*** Begin section ***

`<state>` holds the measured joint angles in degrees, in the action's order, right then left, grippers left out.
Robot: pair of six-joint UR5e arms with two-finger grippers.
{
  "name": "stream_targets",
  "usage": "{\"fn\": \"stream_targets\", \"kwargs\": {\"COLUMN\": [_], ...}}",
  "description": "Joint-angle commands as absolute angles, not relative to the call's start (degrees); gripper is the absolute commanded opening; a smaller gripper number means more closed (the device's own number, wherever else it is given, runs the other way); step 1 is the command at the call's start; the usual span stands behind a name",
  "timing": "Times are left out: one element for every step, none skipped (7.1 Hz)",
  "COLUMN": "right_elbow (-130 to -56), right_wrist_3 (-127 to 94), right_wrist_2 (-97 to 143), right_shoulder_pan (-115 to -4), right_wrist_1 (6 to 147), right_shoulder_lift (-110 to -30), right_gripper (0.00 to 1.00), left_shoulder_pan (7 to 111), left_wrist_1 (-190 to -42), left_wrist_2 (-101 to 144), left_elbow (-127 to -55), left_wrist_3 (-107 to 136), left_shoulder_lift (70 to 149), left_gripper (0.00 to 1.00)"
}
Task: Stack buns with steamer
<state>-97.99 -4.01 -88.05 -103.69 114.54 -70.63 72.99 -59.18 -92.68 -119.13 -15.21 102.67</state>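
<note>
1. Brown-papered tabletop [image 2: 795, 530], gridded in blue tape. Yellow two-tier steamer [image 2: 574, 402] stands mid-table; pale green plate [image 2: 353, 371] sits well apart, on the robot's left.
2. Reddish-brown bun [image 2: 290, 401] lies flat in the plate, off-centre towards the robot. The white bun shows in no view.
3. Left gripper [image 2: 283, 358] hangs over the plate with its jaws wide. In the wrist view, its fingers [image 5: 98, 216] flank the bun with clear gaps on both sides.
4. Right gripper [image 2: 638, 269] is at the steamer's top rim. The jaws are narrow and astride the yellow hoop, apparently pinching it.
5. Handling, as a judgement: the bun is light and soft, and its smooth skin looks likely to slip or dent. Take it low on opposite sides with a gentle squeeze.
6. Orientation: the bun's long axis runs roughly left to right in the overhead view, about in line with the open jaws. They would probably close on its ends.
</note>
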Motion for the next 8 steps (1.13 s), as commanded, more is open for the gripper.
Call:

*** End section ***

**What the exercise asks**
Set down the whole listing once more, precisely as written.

**Output of the task**
`<state>` holds the measured joint angles in degrees, in the action's order, right then left, grippers left out.
Robot: pair of six-joint UR5e arms with two-finger grippers.
{
  "name": "stream_targets",
  "usage": "{\"fn\": \"stream_targets\", \"kwargs\": {\"COLUMN\": [_], ...}}",
  "description": "Joint-angle commands as absolute angles, not relative to the call's start (degrees); gripper is the absolute commanded opening; a smaller gripper number means more closed (the device's own number, wherever else it is given, runs the other way); step 1 is the command at the call's start; the usual span stands behind a name",
  "timing": "Times are left out: one element for every step, none skipped (7.1 Hz)",
  "COLUMN": "right_elbow (-130 to -56), right_wrist_3 (-127 to 94), right_wrist_2 (-97 to 143), right_shoulder_pan (-115 to -4), right_wrist_1 (6 to 147), right_shoulder_lift (-110 to -30), right_gripper (0.00 to 1.00), left_shoulder_pan (7 to 111), left_wrist_1 (-190 to -42), left_wrist_2 (-101 to 144), left_elbow (-127 to -55), left_wrist_3 (-107 to 136), left_shoulder_lift (70 to 149), left_gripper (0.00 to 1.00)"
}
Task: Stack buns with steamer
<state>-97.99 -4.01 -88.05 -103.69 114.54 -70.63 72.99 -59.18 -92.68 -119.13 -15.21 102.67</state>
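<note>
1. Brown-papered tabletop [image 2: 795, 530], gridded in blue tape. Yellow two-tier steamer [image 2: 574, 402] stands mid-table; pale green plate [image 2: 353, 371] sits well apart, on the robot's left.
2. Reddish-brown bun [image 2: 290, 401] lies flat in the plate, off-centre towards the robot. The white bun shows in no view.
3. Left gripper [image 2: 283, 358] hangs over the plate with its jaws wide. In the wrist view, its fingers [image 5: 98, 216] flank the bun with clear gaps on both sides.
4. Right gripper [image 2: 638, 269] is at the steamer's top rim. The jaws are narrow and astride the yellow hoop, apparently pinching it.
5. Handling, as a judgement: the bun is light and soft, and its smooth skin looks likely to slip or dent. Take it low on opposite sides with a gentle squeeze.
6. Orientation: the bun's long axis runs roughly left to right in the overhead view, about in line with the open jaws. They would probably close on its ends.
</note>
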Motion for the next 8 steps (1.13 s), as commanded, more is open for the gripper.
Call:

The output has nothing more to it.